BRIEF: The response should contain only those lines of the entries below that include the string "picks".

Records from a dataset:
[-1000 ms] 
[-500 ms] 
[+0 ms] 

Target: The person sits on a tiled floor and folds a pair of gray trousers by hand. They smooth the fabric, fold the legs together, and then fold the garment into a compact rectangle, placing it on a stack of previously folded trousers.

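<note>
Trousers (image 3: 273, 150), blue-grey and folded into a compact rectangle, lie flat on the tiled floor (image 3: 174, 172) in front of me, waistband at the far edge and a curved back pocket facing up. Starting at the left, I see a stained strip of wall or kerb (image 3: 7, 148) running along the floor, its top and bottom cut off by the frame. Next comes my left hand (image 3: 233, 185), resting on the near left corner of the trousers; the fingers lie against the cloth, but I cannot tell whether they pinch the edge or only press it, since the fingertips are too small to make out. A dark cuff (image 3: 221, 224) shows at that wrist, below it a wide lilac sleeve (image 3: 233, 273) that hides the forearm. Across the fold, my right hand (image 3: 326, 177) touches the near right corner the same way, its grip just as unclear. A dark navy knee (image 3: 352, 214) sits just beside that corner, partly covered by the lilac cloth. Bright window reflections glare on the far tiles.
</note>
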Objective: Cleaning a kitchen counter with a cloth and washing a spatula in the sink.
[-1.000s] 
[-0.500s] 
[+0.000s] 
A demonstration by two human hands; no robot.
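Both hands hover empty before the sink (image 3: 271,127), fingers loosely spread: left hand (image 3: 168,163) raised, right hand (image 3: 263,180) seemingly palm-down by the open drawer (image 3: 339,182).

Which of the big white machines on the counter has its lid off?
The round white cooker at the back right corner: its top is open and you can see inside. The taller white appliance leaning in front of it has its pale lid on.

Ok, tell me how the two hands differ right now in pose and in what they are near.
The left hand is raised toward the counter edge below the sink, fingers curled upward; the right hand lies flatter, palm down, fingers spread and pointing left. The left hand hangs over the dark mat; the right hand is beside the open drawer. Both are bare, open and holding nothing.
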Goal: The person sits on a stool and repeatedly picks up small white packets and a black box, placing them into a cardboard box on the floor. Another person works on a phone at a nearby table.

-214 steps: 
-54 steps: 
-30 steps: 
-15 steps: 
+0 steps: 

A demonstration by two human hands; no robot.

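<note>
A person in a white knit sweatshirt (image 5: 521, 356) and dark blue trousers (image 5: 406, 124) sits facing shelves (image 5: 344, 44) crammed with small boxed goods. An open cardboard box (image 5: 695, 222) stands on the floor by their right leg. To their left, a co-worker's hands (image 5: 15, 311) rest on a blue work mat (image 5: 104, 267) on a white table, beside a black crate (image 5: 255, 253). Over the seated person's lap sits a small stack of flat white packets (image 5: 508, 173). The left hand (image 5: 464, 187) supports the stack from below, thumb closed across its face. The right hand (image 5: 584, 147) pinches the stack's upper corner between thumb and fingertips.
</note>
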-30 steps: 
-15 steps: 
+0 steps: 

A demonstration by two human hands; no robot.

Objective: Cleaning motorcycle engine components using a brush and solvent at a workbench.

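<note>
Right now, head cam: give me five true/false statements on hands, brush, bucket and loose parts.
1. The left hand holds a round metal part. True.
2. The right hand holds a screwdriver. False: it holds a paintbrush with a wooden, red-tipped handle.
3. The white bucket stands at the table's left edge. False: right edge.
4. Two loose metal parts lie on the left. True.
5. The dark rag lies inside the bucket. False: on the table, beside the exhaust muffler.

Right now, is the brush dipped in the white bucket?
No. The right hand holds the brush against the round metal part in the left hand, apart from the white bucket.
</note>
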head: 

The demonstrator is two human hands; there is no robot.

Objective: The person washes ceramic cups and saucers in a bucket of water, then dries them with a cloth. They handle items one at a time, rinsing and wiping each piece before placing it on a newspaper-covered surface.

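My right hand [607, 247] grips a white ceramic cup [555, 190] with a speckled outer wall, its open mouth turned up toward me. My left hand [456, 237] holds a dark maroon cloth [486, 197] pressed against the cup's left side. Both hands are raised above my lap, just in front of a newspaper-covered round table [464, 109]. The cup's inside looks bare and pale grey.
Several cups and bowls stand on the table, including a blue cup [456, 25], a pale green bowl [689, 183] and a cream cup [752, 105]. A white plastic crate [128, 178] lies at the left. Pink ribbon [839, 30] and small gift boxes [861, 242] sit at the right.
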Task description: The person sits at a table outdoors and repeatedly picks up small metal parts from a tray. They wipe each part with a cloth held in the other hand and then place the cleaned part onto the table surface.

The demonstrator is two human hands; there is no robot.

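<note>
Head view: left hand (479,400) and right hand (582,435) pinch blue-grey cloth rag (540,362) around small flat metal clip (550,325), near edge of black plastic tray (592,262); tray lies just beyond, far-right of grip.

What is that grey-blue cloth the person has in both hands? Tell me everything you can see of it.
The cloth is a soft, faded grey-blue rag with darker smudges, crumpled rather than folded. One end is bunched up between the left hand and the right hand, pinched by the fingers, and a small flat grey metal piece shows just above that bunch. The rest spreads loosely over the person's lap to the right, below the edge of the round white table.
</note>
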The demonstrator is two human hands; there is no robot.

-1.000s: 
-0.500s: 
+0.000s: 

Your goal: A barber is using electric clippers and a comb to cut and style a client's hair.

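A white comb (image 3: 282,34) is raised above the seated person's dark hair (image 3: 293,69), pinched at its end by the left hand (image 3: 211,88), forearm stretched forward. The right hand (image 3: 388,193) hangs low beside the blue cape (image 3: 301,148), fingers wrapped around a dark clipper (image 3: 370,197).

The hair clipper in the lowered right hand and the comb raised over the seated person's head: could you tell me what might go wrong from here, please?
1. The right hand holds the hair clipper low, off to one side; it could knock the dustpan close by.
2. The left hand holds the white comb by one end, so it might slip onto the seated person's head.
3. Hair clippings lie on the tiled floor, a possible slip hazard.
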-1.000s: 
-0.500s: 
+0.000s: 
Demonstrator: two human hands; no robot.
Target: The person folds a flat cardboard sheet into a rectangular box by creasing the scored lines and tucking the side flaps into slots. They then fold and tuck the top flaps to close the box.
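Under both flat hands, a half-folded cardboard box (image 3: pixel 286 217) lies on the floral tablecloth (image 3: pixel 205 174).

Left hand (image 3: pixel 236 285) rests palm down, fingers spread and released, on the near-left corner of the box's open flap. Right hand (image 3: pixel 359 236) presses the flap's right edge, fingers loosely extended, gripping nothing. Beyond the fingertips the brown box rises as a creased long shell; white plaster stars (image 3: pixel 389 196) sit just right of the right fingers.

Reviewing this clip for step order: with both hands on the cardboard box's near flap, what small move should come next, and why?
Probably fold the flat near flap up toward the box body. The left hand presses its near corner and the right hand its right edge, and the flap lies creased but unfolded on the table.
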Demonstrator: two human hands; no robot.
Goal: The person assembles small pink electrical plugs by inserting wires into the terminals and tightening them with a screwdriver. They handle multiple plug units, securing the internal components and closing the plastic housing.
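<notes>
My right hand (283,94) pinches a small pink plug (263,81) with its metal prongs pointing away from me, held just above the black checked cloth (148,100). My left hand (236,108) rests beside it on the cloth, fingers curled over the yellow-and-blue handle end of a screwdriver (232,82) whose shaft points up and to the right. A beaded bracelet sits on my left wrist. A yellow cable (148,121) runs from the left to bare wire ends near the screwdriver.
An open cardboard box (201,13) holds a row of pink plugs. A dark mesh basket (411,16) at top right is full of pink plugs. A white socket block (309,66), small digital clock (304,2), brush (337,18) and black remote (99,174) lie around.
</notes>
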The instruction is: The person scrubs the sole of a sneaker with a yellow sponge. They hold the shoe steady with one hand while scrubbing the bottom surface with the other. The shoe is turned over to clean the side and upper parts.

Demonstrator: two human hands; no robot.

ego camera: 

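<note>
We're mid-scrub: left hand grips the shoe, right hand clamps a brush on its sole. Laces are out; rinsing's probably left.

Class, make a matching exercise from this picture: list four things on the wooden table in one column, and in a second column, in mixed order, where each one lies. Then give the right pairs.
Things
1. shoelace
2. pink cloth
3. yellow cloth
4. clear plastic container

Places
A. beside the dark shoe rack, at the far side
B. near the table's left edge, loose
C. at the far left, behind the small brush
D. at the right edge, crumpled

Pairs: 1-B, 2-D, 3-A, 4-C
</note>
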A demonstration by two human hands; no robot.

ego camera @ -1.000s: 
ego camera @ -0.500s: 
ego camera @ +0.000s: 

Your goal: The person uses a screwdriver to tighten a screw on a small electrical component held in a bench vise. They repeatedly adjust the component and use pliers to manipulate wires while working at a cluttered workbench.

OUTPUT FOR THIS TASK:
Goal: The person sits on a stool and repeatedly picks up small white packets and a black box, placing them into a cardboard box on the floor. Another person works on a phone at a nearby table.
Task description: The person sits at a table outdoors and repeatedly picks up small metal parts from a tray. They wipe each part with a cloth held in the other hand and then place the cleaned part onto the table surface.

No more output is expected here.